Re: SSE5 patches part 2
- From: "Michael Meissner" <michael dot meissner at amd dot com>
- To: "Uros Bizjak" <ubizjak at gmail dot com>
- Cc: "GCC Patches" <gcc-patches at gcc dot gnu dot org>, "Michael Meissner" <michael dot meissner at amd dot com>, christophe dot harle at amd dot com, dwarak dot rajagopal at amd dot com
- Date: Fri, 7 Sep 2007 14:12:29 -0400
- Subject: Re: SSE5 patches part 2
- References: <5787cf470709062343g5a898cd1jc4a7c80faacb1626@mail.gmail.com>
On Fri, Sep 07, 2007 at 08:43:12AM +0200, Uros Bizjak wrote:
> Hello!
>
> + (UNSPEC_SSE5_TRUEFALSE 153)
> + (UNSPEC_PPERM 154)
> + (UNSPEC_PERMPS 155)
> + (UNSPEC_PERMPD 156)
> + (UNSPEC_PMACSSWW 157)
> + (UNSPEC_PMACSWW 158)
> + (UNSPEC_PMACSSWD 159)
> + (UNSPEC_PMACSWD 160)
> + (UNSPEC_PMACSSDD 161)
> + (UNSPEC_PMACSDD 162)
> + (UNSPEC_PMACSSDQL 163)
>
> Please do not use unspecs, unless you really can't describe
> instruction with existing RTL codes. The problem with uspecs is, that
> they hide all of the insn details, so various optimization passes
> (combine!) can't do nothing with it.
I plan to do so in the future. Note however, that the pperm, permps, permpd
instructions can't really be defined by RTL. The special case of using pperm
to sign/zero extend or pack can be expressable, but you need to load the funny
constant that does the proper permutation.

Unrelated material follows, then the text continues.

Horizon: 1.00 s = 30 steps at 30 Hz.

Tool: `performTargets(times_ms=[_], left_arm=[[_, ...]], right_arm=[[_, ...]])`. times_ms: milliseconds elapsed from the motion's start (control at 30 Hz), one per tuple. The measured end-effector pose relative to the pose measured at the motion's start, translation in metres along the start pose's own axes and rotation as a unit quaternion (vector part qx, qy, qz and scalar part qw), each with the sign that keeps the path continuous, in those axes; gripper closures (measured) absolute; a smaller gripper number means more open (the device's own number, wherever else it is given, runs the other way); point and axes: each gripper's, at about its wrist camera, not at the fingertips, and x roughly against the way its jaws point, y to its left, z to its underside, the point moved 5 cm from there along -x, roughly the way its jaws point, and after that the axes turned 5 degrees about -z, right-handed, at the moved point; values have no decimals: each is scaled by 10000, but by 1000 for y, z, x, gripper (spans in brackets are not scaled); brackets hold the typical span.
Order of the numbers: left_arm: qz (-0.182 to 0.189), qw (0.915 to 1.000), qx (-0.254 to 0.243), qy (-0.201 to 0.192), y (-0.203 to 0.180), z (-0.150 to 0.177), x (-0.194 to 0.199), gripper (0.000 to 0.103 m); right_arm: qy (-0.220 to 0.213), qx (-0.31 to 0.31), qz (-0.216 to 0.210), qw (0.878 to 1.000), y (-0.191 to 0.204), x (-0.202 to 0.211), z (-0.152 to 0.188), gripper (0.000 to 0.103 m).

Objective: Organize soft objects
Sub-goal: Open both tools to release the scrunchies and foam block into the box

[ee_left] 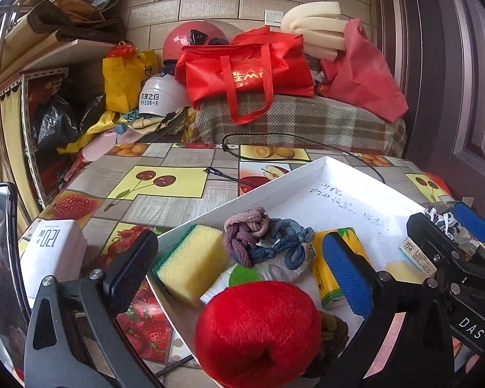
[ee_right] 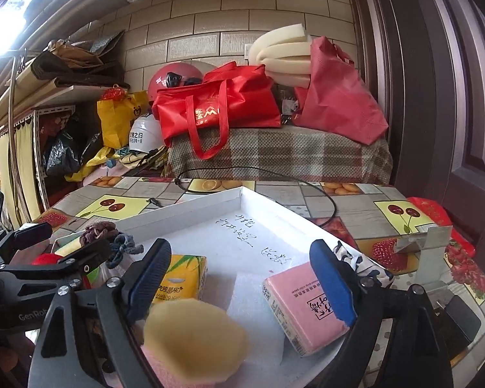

> There are plenty of examples in sse.md:
>
> 1. horizontal add: "sse3_haddv4sf3"
> 2. permutations: "sse2_pshufd"
> 3. conversions: "sse_cvtsi2ss", "sse_cvtss2si"
> (you can also define scalar conversions as float and fix patterns in i386.md)
> 4. shifts: "ashl<mode>3", "vec_shl_<mode>"
>
> Also, there is no need to have UNSPECS for diferent modes. One unspec
> is enough to describe the instruction in all modes. So, if there is no
> other way to describe insn with standart RTL expressions, these two
> should be combined:
>
> + (UNSPEC_PERMPS 155)
> + (UNSPEC_PERMPD 156)
>
> into
>
> UNSPEC_PERM, and relevant pattern will have SSEMODEF inputs,
Ok.
> as well as all of these (example):
>
> + (UNSPEC_PROTB 184)
> + (UNSPEC_PROTW 185)
> + (UNSPEC_PROTD 186)
> + (UNSPEC_PROTQ 187)
>
> into UNSPEC_PROT, where their input operands would be SSEMODEI. Having
> all input operands V2DI mode is not acceptable.
These functions are only for being called from the intrinsics at the current
time. The intrinsics require that all integer operations use __m128i (aka
V2DI). I didn't write the spec, but that's how they are defined. Yes, I think
each of the intrinsics should have had the proper type, but I would need a time
machine to change that.
One thing that I need to investigate for the 4.4 time frame is the shift
instructions bring up an interesting hole in RTL. You can logically have two
types of vector shifts:
<vtype> = <vtype> << <scalar>
(or)
<vtype> = <vtype> << <vtype>
where the shift amount is either a scalar quantity (i.e. shift each field by
the same amount), or a vector quanity (i.e. shift each field by the amount
specified by the corresponding field). GCC can deal with either type, but I
don't think you can express a machine that has both types in RTL. I wasn't the
person who discovered this, so he may have been mistaken, or possibily GCC has
added the support since then. SSE5 adds the shift/rotate by a vector type of
instruction.
> + (define_expand "sse5_protd_imm"
> + [(set (match_operand:V2DI 0 "register_operand" "")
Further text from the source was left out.